Objective To investigate the risk factors for secondary pulmonary fungal infection in patients with acute exacerbation of chronic obstructive pulmonary disease (AECOPD). And a visual tool using nomogram was developed and validated to assist in the clinical prediction of the probability of pulmonary fungal infection occurrence in AECOPD patients. Methods A retrospective cohort study method was used to collect AECOPD patients hospitalized in the Department of Respiratory, The First Affiliated Hospital of Chengdu Medical College from January 2021 to December 2021 as a training set. And AECOPD patients between January 2020 and December 2020 were collected as a validation set. Independent risk factors were determined through univariate, Lasso regression analyses. and multivariable logistic, A nomogram prediction model was constructed with these independent risk factors, and the nomogram was evaluated by receiver operating characteristic area under the curve (AUC), calibration curve, and decision curve analysis (DCA). Results The use of glucocorticoid, combined use of antibiotics, duration of antibiotic use and hypoalbuminemia were independent risk factors for secondary pulmonary fungal infection in AECOPD patients (all P<0.05).

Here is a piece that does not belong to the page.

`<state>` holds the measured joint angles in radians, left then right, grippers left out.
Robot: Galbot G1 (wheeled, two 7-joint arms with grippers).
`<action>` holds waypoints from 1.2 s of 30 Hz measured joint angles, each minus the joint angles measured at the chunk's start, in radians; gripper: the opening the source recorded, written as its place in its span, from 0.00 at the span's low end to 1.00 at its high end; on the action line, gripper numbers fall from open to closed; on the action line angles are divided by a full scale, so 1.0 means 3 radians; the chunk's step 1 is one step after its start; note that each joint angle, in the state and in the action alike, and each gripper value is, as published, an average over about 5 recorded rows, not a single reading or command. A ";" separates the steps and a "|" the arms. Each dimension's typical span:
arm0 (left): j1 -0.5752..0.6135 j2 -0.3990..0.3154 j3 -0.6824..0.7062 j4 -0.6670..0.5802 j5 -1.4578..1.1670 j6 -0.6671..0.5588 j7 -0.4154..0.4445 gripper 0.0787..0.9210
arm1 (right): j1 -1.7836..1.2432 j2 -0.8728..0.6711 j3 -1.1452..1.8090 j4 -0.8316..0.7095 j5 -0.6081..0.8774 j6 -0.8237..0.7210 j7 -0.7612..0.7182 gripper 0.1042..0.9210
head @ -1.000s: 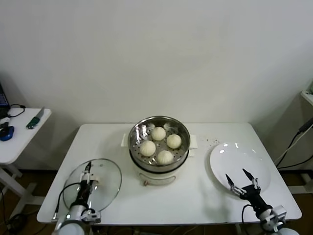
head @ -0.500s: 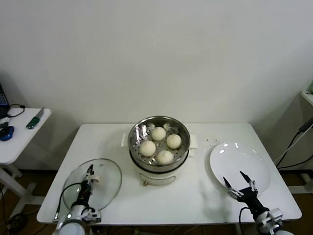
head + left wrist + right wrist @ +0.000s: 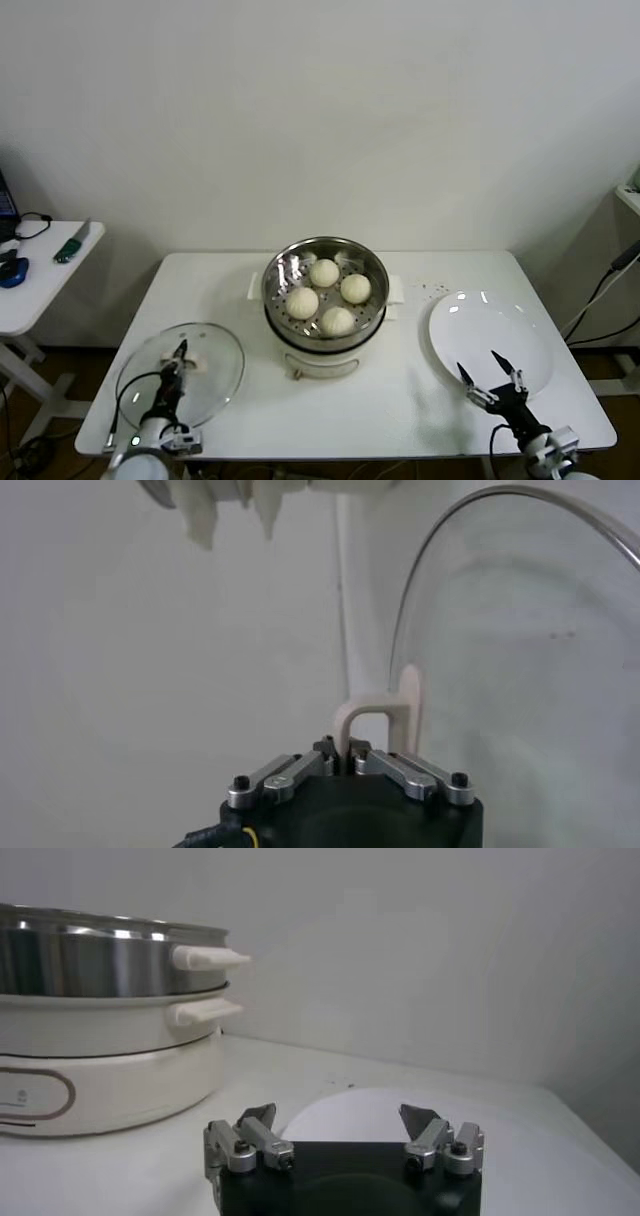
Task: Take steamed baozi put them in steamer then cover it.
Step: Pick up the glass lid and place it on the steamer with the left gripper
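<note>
Several pale baozi (image 3: 338,321) lie inside the steel steamer (image 3: 268,285) at mid-table, which stands uncovered. The clear glass lid (image 3: 215,365) is at the table's front left. My left gripper (image 3: 178,352) is shut on the lid's white handle (image 3: 375,715); the left wrist view shows its jaws pinching the handle's arch, with the left gripper (image 3: 342,756) just under it and the glass (image 3: 520,660) beyond. My right gripper (image 3: 490,372) stands open with nothing between its fingers, over the near edge of the white plate (image 3: 500,320). The right gripper (image 3: 337,1116) faces the steamer (image 3: 100,958).
A small white side table (image 3: 40,285) stands to the left with a blue object and a green tool on it. Cables (image 3: 600,300) hang off the right. Dark crumbs (image 3: 432,290) speckle the table between steamer and plate.
My left gripper has closed on the lid's handle, and the lid has shifted slightly left. My right gripper has drawn back a little toward the table's front edge.
</note>
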<state>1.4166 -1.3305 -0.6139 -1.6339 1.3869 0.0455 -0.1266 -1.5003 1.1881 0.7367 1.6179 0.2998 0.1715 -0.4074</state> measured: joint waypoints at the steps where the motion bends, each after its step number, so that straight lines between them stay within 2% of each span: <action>1: 0.0016 0.0015 0.0004 -0.0035 -0.0018 0.0020 -0.0002 0.09 | 0.0003 -0.0005 0.0002 -0.0001 0.0000 0.0000 0.0000 0.88; 6: 0.0127 0.0113 0.0045 -0.0281 -0.0115 0.0215 -0.0052 0.09 | 0.0027 -0.0041 0.0003 -0.0014 0.0001 -0.0002 0.0000 0.88; 13: 0.0304 0.0314 0.0117 -0.0763 -0.0259 0.0685 -0.0100 0.09 | 0.0098 -0.0116 -0.0041 -0.0044 -0.0020 -0.0030 0.0031 0.88; 22: 0.0383 0.0690 0.0275 -0.1361 -0.0504 0.1288 -0.0043 0.09 | 0.0255 -0.0211 -0.0157 -0.0070 -0.0077 -0.0088 0.0106 0.88; 30: 0.0087 0.1153 0.0673 -0.1646 -0.0570 0.1700 0.0148 0.09 | 0.0422 -0.0249 -0.0270 -0.0130 -0.0169 -0.0137 0.0174 0.88; 36: -0.0369 0.1253 0.1156 -0.1704 -0.0519 0.1990 0.0442 0.09 | 0.0513 -0.0235 -0.0309 -0.0193 -0.0234 -0.0144 0.0199 0.88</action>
<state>1.3059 -0.9547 -0.2670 -2.1450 1.2312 0.6424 0.0062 -1.3464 1.1177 0.6441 1.5599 0.2295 0.1284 -0.3477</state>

The training set and validation set of the constructed prediction model had an AUC value of 0.915 [95%CI: 0.891 - 0.940] and 0.830 [95%CI: 0.790 - 0.871], respectively. The calibration curve showed that the predicted probability was in good agreement with the actual observed probability of pulmonary fungal infection in AECOPD patients. The corresponding decision curve analysis (DCA) indicated the nomogram had relatively ideal clinical utility. Conclusions The result showed that the use of glucocorticoid, combined use of antibiotics, prolonged antibiotic therapy and hypoalbuminemia was independent risk factors for pulmonary fungal infection in AECOPD patients. The clinical prediction model for secondary pulmonary fungal infection in AECOPD patients constructed in this study has strong predictive power and clinical practicability.